**TASK DESCRIPTION**:
Transcribe each line of the material with no alterations.

**PROVIDED MATERIAL**:
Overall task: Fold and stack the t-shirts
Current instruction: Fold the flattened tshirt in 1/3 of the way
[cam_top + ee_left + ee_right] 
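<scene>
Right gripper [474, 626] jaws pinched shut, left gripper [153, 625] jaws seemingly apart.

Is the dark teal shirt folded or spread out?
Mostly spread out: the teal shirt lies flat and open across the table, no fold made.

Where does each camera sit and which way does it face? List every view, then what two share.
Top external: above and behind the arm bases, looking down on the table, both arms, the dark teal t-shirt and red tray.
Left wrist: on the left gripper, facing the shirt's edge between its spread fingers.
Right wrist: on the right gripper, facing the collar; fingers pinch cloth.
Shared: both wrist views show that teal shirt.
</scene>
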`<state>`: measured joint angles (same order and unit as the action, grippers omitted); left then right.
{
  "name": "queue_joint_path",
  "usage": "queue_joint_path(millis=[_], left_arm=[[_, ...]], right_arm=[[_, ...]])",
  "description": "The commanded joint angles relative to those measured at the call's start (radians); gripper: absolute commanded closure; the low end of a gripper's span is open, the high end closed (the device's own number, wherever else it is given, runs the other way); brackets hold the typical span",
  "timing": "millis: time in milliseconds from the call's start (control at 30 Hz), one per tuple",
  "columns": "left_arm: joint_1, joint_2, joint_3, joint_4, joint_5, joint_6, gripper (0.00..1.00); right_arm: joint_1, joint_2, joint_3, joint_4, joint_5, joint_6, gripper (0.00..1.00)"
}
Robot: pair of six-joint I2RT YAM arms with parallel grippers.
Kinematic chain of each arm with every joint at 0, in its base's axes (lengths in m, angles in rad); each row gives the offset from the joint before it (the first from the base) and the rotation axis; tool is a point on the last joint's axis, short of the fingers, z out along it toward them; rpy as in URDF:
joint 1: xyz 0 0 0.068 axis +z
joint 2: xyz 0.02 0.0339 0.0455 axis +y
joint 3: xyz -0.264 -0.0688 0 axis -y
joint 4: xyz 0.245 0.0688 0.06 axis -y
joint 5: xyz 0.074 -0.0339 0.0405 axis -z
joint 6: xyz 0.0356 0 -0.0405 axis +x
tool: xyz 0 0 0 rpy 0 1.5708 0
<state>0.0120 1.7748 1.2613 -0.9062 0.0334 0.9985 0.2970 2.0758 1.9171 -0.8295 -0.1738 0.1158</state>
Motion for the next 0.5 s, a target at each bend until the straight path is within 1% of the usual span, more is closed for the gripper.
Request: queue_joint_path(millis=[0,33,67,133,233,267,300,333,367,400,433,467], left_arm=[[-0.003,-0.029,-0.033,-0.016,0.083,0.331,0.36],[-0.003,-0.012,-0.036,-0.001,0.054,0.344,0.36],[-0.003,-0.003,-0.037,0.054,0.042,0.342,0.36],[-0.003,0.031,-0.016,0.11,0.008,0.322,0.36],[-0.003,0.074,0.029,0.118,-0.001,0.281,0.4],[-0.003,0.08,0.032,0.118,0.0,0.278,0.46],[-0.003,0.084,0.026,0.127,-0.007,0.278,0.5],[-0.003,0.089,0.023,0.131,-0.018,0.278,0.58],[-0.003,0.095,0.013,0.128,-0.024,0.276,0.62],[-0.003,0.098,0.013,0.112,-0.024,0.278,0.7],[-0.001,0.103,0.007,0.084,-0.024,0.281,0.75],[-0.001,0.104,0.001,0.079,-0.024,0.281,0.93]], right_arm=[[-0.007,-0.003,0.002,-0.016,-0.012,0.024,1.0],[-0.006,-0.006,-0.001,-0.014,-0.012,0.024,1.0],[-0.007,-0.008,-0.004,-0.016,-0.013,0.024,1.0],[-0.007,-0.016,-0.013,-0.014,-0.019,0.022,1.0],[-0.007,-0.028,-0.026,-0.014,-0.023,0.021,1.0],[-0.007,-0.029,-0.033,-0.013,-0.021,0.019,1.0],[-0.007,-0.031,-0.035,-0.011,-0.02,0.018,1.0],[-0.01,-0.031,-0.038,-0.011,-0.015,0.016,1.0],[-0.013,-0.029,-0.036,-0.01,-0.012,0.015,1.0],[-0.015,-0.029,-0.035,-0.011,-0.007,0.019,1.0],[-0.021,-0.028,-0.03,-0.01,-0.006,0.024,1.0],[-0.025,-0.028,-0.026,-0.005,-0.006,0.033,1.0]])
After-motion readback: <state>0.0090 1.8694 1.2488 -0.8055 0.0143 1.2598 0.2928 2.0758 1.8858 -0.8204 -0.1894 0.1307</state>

**RESULT**:
Overall task: Fold and stack the t-shirts
Current instruction: Fold the flattened tshirt in 1/3 of the way
[cam_top + ee_left + ee_right] 
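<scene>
Right gripper [474, 626] jaws pinched shut, left gripper [153, 625] jaws seemingly apart.

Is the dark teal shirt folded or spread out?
Mostly spread out: the teal shirt lies flat and open across the table, no fold made.

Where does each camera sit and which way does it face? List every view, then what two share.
Top external: above and behind the arm bases, looking down on the table, both arms, the dark teal t-shirt and red tray.
Left wrist: on the left gripper, facing the shirt's edge between its spread fingers.
Right wrist: on the right gripper, facing the collar; fingers pinch cloth.
Shared: both wrist views show that teal shirt.
</scene>
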`<state>`: measured joint angles (same order and unit as the action, grippers omitted); left then right.
{
  "name": "queue_joint_path",
  "usage": "queue_joint_path(millis=[_], left_arm=[[_, ...]], right_arm=[[_, ...]])",
  "description": "The commanded joint angles relative to those measured at the call's start (radians); gripper: absolute commanded closure; the low end of a gripper's span is open, the high end closed (the device's own number, wherever else it is given, runs the other way); brackets hold the typical span",
  "timing": "millis: time in milliseconds from the call's start (control at 30 Hz), one per tuple",
  "columns": "left_arm: joint_1, joint_2, joint_3, joint_4, joint_5, joint_6, gripper (0.00..1.00); right_arm: joint_1, joint_2, joint_3, joint_4, joint_5, joint_6, gripper (0.00..1.00)"
}
Robot: pair of six-joint I2RT YAM arms with parallel grippers.
Kinematic chain of each arm with every joint at 0, in its base's axes (lengths in m, angles in rad); each row gives the offset from the joint before it (the first from the base) and the rotation axis; tool is a point on the last joint's axis, short of the fingers, z out along it toward them; rpy as in URDF:
joint 1: xyz 0 0 0.068 axis +z
joint 2: xyz 0.02 0.0339 0.0455 axis +y
joint 3: xyz -0.264 -0.0688 0 axis -y
joint 4: xyz 0.245 0.0688 0.06 axis -y
joint 5: xyz 0.074 -0.0339 0.0405 axis -z
joint 6: xyz 0.0356 0 -0.0405 axis +x
tool: xyz 0 0 0 rpy 0 1.5708 0
<state>0.0120 1.7748 1.2613 -0.9062 0.0334 0.9985 0.2970 2.0758 1.9171 -0.8295 -0.1738 0.1158</state>
Motion for the next 0.5 s, a target at each bend until the straight path is within 1% of the usual span, more is closed for the gripper.
Request: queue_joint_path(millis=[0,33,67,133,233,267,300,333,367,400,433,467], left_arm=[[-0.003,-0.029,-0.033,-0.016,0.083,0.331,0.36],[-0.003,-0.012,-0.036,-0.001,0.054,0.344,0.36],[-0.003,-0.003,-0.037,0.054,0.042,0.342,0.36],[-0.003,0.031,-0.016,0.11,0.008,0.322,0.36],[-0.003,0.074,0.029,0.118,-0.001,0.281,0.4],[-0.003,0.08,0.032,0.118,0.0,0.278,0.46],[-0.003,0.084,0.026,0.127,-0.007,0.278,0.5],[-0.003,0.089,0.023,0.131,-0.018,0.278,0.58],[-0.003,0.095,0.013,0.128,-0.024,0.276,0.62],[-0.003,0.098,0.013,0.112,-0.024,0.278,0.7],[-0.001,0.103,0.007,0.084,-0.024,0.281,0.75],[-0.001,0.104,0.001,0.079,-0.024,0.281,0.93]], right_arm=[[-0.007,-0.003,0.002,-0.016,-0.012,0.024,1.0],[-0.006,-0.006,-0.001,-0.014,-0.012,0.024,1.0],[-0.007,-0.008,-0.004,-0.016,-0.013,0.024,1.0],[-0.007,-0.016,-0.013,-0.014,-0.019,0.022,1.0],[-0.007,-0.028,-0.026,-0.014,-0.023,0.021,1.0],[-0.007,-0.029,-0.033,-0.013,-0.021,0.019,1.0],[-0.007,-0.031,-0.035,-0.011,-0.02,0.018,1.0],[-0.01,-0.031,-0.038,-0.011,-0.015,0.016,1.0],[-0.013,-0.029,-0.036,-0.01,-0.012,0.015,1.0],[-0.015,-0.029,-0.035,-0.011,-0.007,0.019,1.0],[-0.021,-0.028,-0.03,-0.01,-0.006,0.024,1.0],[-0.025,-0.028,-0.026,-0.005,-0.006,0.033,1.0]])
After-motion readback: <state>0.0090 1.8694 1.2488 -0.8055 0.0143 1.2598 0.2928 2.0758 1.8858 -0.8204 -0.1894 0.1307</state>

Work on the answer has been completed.